Перед самым отъездом в Америку я пошла к ним, чтоб попрощаться с Бобиком. До чего умное животное! Обычно он чуял мой приход еще до того, как я поднималась на лифте, и так бурно выражал свою радость, когда я входила, что даже уписывался от возбуждения.
На сей раз он не только не прыгнул на меня, но даже не встал с дивана. А когда я подсела к нему, отвел глаза, будто уличил меня во лжи и не может больше сносить моего фальшивого взгляда.
Я гладила его, целовала в мокрый носик. А он отворачивался.
Потом я собралась уходить. И тогда Бобик сполз с дивана, задрал мордочку к люстре и завыл. У меня волосы зашевелились на голове.
— Замолчи, скотина! — замахнулся на него дедушка Сема. — И без тебя тошно.
— Не тронь его, — заплакала я. — Он же по-другому плакать не умеет.
Есть привычки, которые человек может соскрести с себя только вместе с кожей — так глубоко они вошли в его плоть и кровь. Так случилось с привычкой клясться именем Ленина.
Если ребенок, выросший в СССР, хочет убедить кого-нибудь, что он не лжет, а говорит правду, то непременно поклянется и притом почти автоматически:
— Честное ленинское слово!
И никто не удивляется, не выпучится на него, как на полоумного. Это — норма. Как нормой считается чистить зубы по утрам. По вечерам это уже на любителя, а по утрам — тут и разговору быть не может.
Клясться ленинским именем нас приучили чуть ли не с пеленок. В детском саду, еще далеко не все слова правильно выговаривая, мы уже на каждом шагу давали честное ленинское слово. А уж про школу и говорить нечего.

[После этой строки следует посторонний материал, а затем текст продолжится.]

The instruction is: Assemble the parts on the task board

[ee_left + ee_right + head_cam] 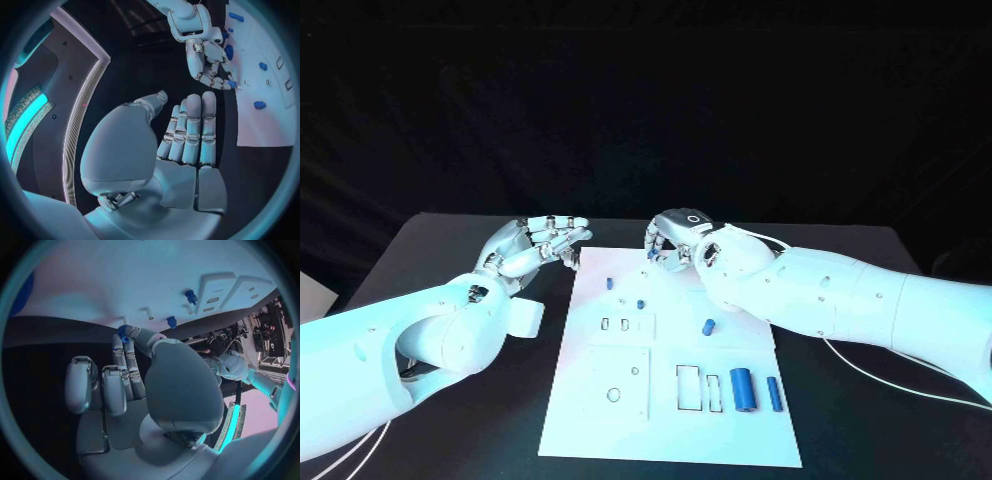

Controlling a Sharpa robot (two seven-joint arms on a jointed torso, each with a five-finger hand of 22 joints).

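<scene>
Several blue parts (pixel 743 389) lie loose on the task board (pixel 668 440) in our head view, so most assembly remains; our left wrist view shows our left hand (pixel 187 135) flat and empty, while our right wrist view shows our right hand (pixel 134 367) pinching a small blue part (pixel 124 333) at the board's far edge.

My left robot hand (pixel 187 135) is held flat, empty, over the dark bench (pixel 144 70). My right robot hand (pixel 209 62) pinches a blue part (pixel 232 84) at the task board (pixel 265 125) edge.

A black table (pixel 459 245) stands before a black curtain (pixel 646 100) backdrop
</scene>
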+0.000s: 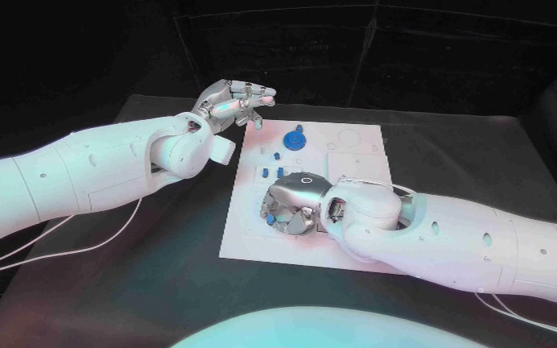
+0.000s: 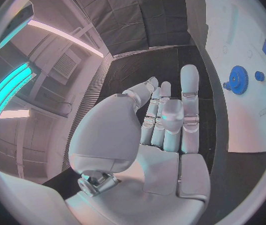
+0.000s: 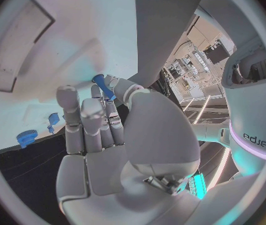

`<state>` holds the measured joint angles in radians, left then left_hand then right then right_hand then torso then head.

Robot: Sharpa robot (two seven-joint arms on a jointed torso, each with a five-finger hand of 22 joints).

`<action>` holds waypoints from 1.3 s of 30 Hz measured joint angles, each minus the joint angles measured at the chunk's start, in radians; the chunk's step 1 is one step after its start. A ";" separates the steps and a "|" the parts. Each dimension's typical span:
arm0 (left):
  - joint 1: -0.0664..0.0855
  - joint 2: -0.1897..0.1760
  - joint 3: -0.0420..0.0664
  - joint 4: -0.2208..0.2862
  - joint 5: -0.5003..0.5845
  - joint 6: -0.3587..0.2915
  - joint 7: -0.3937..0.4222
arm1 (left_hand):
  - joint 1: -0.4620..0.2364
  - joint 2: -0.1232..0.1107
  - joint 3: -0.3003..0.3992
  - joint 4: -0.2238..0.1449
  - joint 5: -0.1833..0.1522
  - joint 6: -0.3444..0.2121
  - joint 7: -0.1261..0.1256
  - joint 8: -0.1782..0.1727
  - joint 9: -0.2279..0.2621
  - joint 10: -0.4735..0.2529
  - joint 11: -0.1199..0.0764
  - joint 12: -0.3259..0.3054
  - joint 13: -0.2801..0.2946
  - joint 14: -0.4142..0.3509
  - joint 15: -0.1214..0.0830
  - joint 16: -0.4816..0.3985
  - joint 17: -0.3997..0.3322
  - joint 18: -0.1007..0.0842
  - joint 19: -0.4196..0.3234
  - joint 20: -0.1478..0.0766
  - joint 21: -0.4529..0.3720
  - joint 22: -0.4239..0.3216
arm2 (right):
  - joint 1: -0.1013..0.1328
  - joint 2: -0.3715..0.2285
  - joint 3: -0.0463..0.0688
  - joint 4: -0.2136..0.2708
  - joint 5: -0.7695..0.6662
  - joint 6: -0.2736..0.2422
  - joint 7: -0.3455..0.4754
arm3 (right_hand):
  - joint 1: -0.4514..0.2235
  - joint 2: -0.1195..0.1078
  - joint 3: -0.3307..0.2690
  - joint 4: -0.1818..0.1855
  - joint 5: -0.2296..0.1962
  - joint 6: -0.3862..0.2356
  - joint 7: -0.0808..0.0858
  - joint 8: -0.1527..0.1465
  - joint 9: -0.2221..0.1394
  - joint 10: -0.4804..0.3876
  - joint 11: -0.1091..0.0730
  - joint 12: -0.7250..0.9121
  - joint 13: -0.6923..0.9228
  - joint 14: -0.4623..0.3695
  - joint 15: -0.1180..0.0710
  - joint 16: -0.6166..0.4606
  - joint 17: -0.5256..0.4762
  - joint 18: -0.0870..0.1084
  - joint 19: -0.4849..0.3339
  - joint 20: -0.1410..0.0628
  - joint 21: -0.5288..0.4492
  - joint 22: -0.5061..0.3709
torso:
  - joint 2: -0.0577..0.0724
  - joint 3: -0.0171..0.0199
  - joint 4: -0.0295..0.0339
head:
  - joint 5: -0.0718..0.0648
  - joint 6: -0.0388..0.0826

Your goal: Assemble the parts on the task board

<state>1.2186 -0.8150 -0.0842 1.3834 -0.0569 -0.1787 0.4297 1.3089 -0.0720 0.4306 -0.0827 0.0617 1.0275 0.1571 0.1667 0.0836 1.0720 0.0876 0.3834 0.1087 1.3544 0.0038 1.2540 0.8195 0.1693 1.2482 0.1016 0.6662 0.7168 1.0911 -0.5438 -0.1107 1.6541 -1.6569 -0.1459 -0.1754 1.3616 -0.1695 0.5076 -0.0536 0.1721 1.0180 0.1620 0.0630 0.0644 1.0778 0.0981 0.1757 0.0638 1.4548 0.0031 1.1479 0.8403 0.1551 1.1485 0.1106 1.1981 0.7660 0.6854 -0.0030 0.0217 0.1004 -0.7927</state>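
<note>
A small blue part is pinched by the right robot hand low over the task board

The right robot hand is lowered onto the near left area of the white board, and a slim blue peg is held between its thumb and fingertips, as seen in the right wrist view. The left robot hand is raised off the black tabletop just beyond the board's far left corner, its fingers loosely extended together and nothing held. A blue gear is seen on the board's far part, with several small blue pieces between it and the right robot hand
</note>
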 measured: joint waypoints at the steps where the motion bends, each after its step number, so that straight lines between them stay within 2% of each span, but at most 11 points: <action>1: 0.000 0.000 0.000 0.000 0.000 0.000 0.000 | 0.000 0.000 0.000 0.000 0.000 0.000 0.000 0.000 0.000 0.000 0.000 0.000 0.000 0.000 0.000 0.000 0.000 0.000 0.000 0.000 0.000 0.000 | 0.000 0.000 0.000 0.001 0.000 -0.004 0.000 | 0.000 0.000 -0.005 -0.002 0.000 -0.014 0.000 0.000 0.000 -0.015 0.001 -0.005 0.000 -0.005 0.005 -0.005 -0.008 0.000 -0.008 0.001 -0.009 -0.012 | 0.000 0.0000 0.0000 | 0.000 0.000; 7: 0.000 0.000 0.000 -0.001 0.000 0.001 -0.001 | 0.000 0.000 0.000 0.000 0.000 0.000 0.000 0.000 0.000 0.000 0.000 0.000 0.000 0.000 0.000 0.000 0.000 0.000 0.000 0.000 0.000 0.000 | 0.000 -0.011 0.000 0.007 0.000 -0.050 0.003 | -0.005 -0.005 -0.048 -0.013 0.000 -0.083 -0.008 0.000 0.000 -0.118 0.014 -0.006 0.003 -0.048 0.018 -0.065 -0.101 0.000 -0.078 0.012 -0.072 -0.118 | 0.000 0.0006 -0.0004 | -0.001 0.002; 11: 0.000 0.000 0.000 -0.001 0.000 0.001 -0.001 | 0.000 0.000 0.000 0.000 0.000 0.000 0.000 0.000 0.000 0.000 0.000 0.000 0.000 0.000 0.000 0.000 0.000 0.000 0.000 0.000 0.000 0.000 | 0.000 -0.032 0.000 0.018 0.002 -0.089 0.008 | -0.005 -0.005 -0.085 -0.018 0.000 -0.095 -0.010 0.000 0.002 -0.160 0.021 0.022 0.009 -0.065 0.022 -0.082 -0.141 0.016 -0.105 0.019 -0.103 -0.166 | 0.000 0.0007 -0.0008 | -0.004 0.003; 18: 0.000 -0.004 0.000 -0.001 0.000 0.002 -0.002 | 0.000 0.000 0.000 0.000 0.000 0.000 0.000 0.000 0.000 0.000 0.000 0.000 0.000 0.000 0.000 0.000 0.000 0.000 0.000 0.000 0.000 0.000 | 0.004 -0.129 0.001 0.087 0.012 -0.148 0.022 | -0.005 -0.005 -0.142 -0.024 0.015 -0.107 -0.018 0.000 0.003 -0.191 0.020 0.077 0.017 -0.076 0.025 -0.082 -0.157 0.016 -0.112 0.020 -0.115 -0.183 | 0.000 0.0008 -0.0015 | -0.011 0.007; 22: 0.000 -0.008 0.000 -0.001 0.000 0.002 -0.002 | 0.000 0.000 0.000 0.000 0.000 0.000 0.000 0.000 -0.001 -0.009 -0.002 0.007 0.002 0.000 0.000 0.000 -0.004 0.000 0.000 0.000 0.000 -0.002 | 0.025 -0.226 0.027 0.146 0.050 -0.176 0.033 | 0.002 0.002 -0.171 -0.016 0.035 -0.098 -0.010 0.012 0.007 -0.185 0.010 0.126 0.024 -0.075 0.025 -0.081 -0.155 0.016 -0.112 0.020 -0.115 -0.183 | -0.001 0.0008 -0.0020 | -0.019 0.013; 24: 0.000 -0.009 0.000 -0.001 0.000 0.002 -0.002 | 0.000 0.000 0.000 0.000 0.000 0.000 0.000 0.000 -0.001 -0.009 -0.002 0.007 0.002 0.000 0.000 0.000 -0.004 0.000 0.000 0.000 0.000 -0.002 | 0.039 -0.269 0.040 0.168 0.086 -0.189 0.037 | -0.008 0.011 -0.182 -0.006 0.043 -0.081 0.003 0.024 0.010 -0.132 0.006 0.162 0.033 -0.058 0.013 -0.056 -0.123 0.016 -0.090 0.012 -0.102 -0.152 | -0.001 0.0007 -0.0025 | -0.027 0.016; 25: 0.000 -0.009 0.000 -0.001 0.000 0.002 -0.002 | 0.000 0.000 0.000 0.000 0.000 0.000 0.000 0.000 -0.001 -0.009 -0.002 0.007 0.002 0.000 0.000 0.000 -0.004 0.000 0.000 0.000 0.000 -0.002 | 0.046 -0.293 0.043 0.180 0.109 -0.193 0.039 | -0.025 0.027 -0.191 0.010 0.055 -0.052 -0.001 0.039 0.015 -0.041 -0.008 0.215 0.050 -0.032 0.004 -0.018 -0.066 0.016 -0.041 0.007 -0.062 -0.082 | -0.002 0.0004 -0.0025 | -0.034 0.019; 29: 0.000 -0.012 0.000 0.001 0.000 0.002 -0.003 | 0.000 0.000 0.000 0.000 0.000 0.000 0.000 0.000 -0.001 -0.009 -0.002 0.007 0.002 0.000 0.000 0.000 -0.004 0.000 0.000 0.000 0.000 -0.002 | 0.074 -0.405 0.055 0.209 0.236 -0.202 0.035 | -0.079 0.030 -0.230 0.051 0.070 0.022 -0.040 0.081 0.026 0.180 -0.062 0.381 0.136 0.011 -0.036 0.120 0.146 -0.024 0.116 -0.031 0.081 0.167 | -0.003 -0.0004 -0.0037 | -0.063 0.030; 31: 0.000 -0.014 0.000 0.003 0.000 0.002 -0.003 | 0.000 0.000 0.000 0.000 0.000 0.000 0.000 0.000 -0.001 -0.009 -0.002 0.007 0.002 0.000 0.000 0.000 -0.004 0.000 0.000 0.000 0.000 -0.002 | 0.080 -0.454 0.056 0.214 0.302 -0.202 0.020 | -0.104 0.023 -0.260 0.077 0.075 0.033 -0.051 0.095 0.026 0.212 -0.074 0.472 0.215 0.012 -0.052 0.165 0.215 -0.040 0.156 -0.046 0.123 0.240 | -0.003 -0.0018 -0.0055 | -0.079 0.036; 36: 0.000 -0.018 0.000 0.011 0.000 0.002 -0.003 | 0.000 0.000 0.000 0.000 0.000 0.000 0.000 0.000 -0.001 -0.009 -0.002 0.007 0.002 0.000 0.000 0.000 -0.004 0.000 0.000 0.000 0.000 -0.002 | 0.083 -0.513 0.056 0.224 0.380 -0.199 -0.059 | -0.187 -0.005 -0.370 0.144 0.121 0.044 -0.062 0.135 0.037 0.297 -0.087 0.858 0.689 0.009 -0.056 0.253 0.367 -0.055 0.215 -0.058 0.191 0.368 | -0.005 -0.0038 -0.0124 | -0.104 0.046; 39: 0.000 -0.020 -0.001 0.014 0.000 0.002 -0.003 | 0.000 0.000 0.000 0.000 0.000 0.000 0.000 0.000 -0.001 -0.009 -0.002 0.007 0.002 0.000 0.000 0.000 -0.004 0.000 0.000 0.000 0.000 -0.002 | 0.078 -0.534 0.055 0.231 0.386 -0.198 -0.129 | -0.173 0.011 -0.472 0.186 0.116 0.025 -0.072 0.186 0.054 0.301 -0.088 1.016 0.899 0.010 -0.061 0.283 0.416 -0.057 0.220 -0.063 0.212 0.403 | -0.006 -0.0028 -0.0201 | -0.113 0.051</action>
<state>1.2184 -0.8346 -0.0848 1.3971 -0.0568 -0.1769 0.4268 1.3089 -0.0720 0.4306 -0.0827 0.0617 1.0275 0.1571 0.1668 0.0826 1.0629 0.0859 0.3909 0.1103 1.3544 0.0038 1.2540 0.8156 0.1692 1.2482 0.1016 0.6662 0.7151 1.1696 -1.0783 -0.0554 1.8851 -1.2713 -0.3437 -0.3045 1.1884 -0.1586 0.0357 0.1320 0.2884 1.0429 0.0902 0.2487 0.1186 1.3785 0.0099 1.1913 0.9625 1.4651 -0.0577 1.4310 1.2559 0.0982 1.3689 0.0480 1.4096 1.1687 0.6797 -0.0058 0.0015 -0.0129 -0.7421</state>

Когда в Нью-Йорке я в запальчивости произнесла:
— Честное ленинское!
Б.С. рассмеялся и, поглаживая мою голову, мягко сказал:
— Ну, здесь, в Америке, такая клятва, мягко выражаясь, звучит не совсем убедительно.
Тогда я спросила:
— А как мне здесь клясться? Честное картеровское слово?

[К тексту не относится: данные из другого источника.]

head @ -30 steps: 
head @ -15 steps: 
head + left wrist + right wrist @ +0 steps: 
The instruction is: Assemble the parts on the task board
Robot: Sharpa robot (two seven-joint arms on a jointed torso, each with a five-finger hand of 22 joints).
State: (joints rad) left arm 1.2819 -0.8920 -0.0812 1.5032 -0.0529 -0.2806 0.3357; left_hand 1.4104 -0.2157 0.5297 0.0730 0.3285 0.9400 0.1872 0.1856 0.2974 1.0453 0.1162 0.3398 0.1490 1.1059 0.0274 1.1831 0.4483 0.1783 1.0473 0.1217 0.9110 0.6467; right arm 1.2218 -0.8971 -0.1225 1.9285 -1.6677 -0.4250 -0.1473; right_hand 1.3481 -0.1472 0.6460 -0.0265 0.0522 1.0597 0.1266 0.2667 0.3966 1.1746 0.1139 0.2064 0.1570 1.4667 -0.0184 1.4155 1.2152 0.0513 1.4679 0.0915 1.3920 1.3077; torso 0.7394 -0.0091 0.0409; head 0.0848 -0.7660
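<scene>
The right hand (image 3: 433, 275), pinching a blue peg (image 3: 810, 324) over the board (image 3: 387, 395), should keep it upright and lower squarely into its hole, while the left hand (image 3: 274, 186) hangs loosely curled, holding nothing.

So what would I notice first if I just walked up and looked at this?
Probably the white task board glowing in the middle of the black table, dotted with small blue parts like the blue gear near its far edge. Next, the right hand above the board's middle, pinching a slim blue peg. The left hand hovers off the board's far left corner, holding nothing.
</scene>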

— Я не уверен, что слово американского президента Картера непременно честное.
Я опешила:
— Как же мне клясться? Чтоб мне поверили. Чьим именем?
— А ничьим. Лучше всего своим собственным.
— Кто мне поверит?
— А уже это надо заслужить… чтоб твое слово принимали на веру. Ты, Олечка, попала в свободный мир. Здесь нет идолов, которым нужно обязательно поклоняться. Вот немцы двенадцать лет слепо поклонялись своему идолу и орали во всю мочь: Хайль Гитлер! А что из этого получилось? Одни неприятности. И для них… и для всего мира. В Америке спокойно живут миллионы людей… которые ничему не поклоняются… если отбросить деньги и комфорт. И один из них такой вот маленький человек по имени Олечка. Клянись своим именем.